Clair Craver JOHNSON, Appellant, v. John ROBERTS, M.D., Respondent.

Clair Craver Johnson, Appellant, v. Medical University of South Carolina, Respondent.

Appellate Case No. 2015-001463

Decided: February 07, 2018

Jonathan Blake Asbill, of Baker Ravenel & Bender, LLP and Bradley Lewis Lanford, of The Law Office of Kenneth E. Berger, LLC, both of Columbia, for Appellant. Donald Jay Davis, Jr., Stephen Lynwood Brown, James Edward Scott, IV, and Russell Grainger Hines, all of Young Clement Rivers of Charleston for Respondent John Roberts, M.D. William Peele Early, of Pierce, Herns, Sloan & Wilson, LLC, of Charleston, for Respondent Medical University of South Carolina.

In this action Clair Craver Johnson appeals the circuit court's entry of summary judgment in favor of John Roberts, M.D. and the Medical University of South Carolina (MUSC) (collectively Respondents). Johnson asserts the circuit court erred in finding her claims were time barred by the statute of repose applicable to medical malpractice claims. We reverse.
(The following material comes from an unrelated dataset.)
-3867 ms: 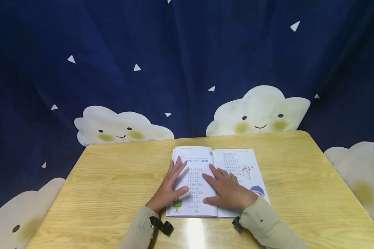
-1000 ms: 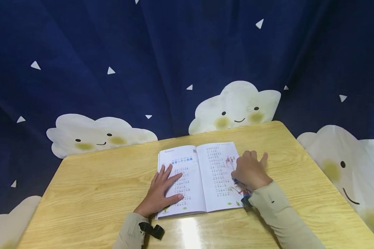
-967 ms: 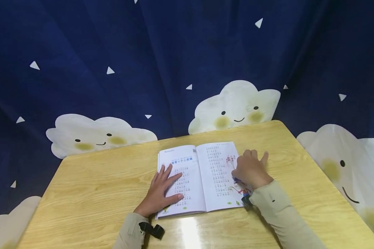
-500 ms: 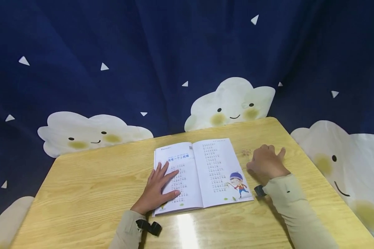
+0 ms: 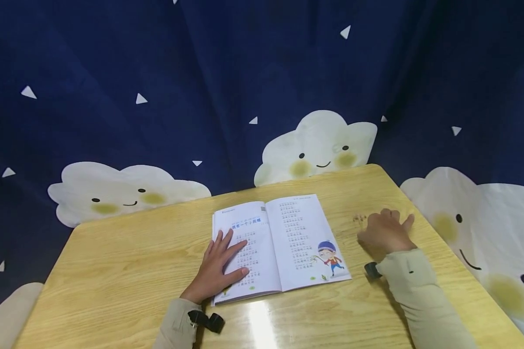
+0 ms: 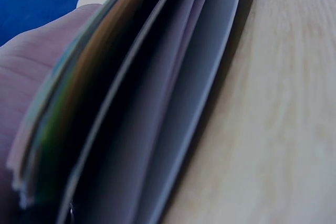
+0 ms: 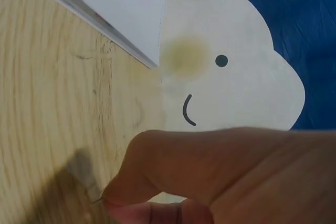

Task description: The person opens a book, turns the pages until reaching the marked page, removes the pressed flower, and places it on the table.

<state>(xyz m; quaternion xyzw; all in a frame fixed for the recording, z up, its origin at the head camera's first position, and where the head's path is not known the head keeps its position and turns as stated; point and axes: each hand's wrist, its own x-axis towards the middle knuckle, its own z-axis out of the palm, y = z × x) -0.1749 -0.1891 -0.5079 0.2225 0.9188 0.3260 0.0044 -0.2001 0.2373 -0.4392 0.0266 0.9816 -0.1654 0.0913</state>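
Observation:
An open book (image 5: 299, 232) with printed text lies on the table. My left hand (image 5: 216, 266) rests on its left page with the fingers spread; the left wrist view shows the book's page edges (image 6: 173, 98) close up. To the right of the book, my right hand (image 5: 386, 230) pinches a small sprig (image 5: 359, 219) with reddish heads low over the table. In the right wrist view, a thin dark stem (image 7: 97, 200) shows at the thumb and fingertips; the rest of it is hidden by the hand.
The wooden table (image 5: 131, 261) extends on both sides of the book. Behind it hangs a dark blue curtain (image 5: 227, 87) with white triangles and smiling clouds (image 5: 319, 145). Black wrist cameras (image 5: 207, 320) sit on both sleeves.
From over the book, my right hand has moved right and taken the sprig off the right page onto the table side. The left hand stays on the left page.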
Johnson suffers from bi-polar disorder and depression. In 1997 she experienced severe mania, which required hospitalization. Dr. Roberts, a licensed psychiatrist, began treating Johnson at that time.

Johnson experienced several episodes of mania between 1997 until November 2003. On November 26, 2003, Johnson's doctors admitted her to MUSC, and on December 10, 2003, they began treating her with electroconvulsive therapy (ECT).1 Between December 10, 2003 and June 26, 2008, Johnson's doctors treated her with ECT on eighty-six separate occasions. According to Johnson, she sustained serious permanent cognitive damage as a result of the ECT.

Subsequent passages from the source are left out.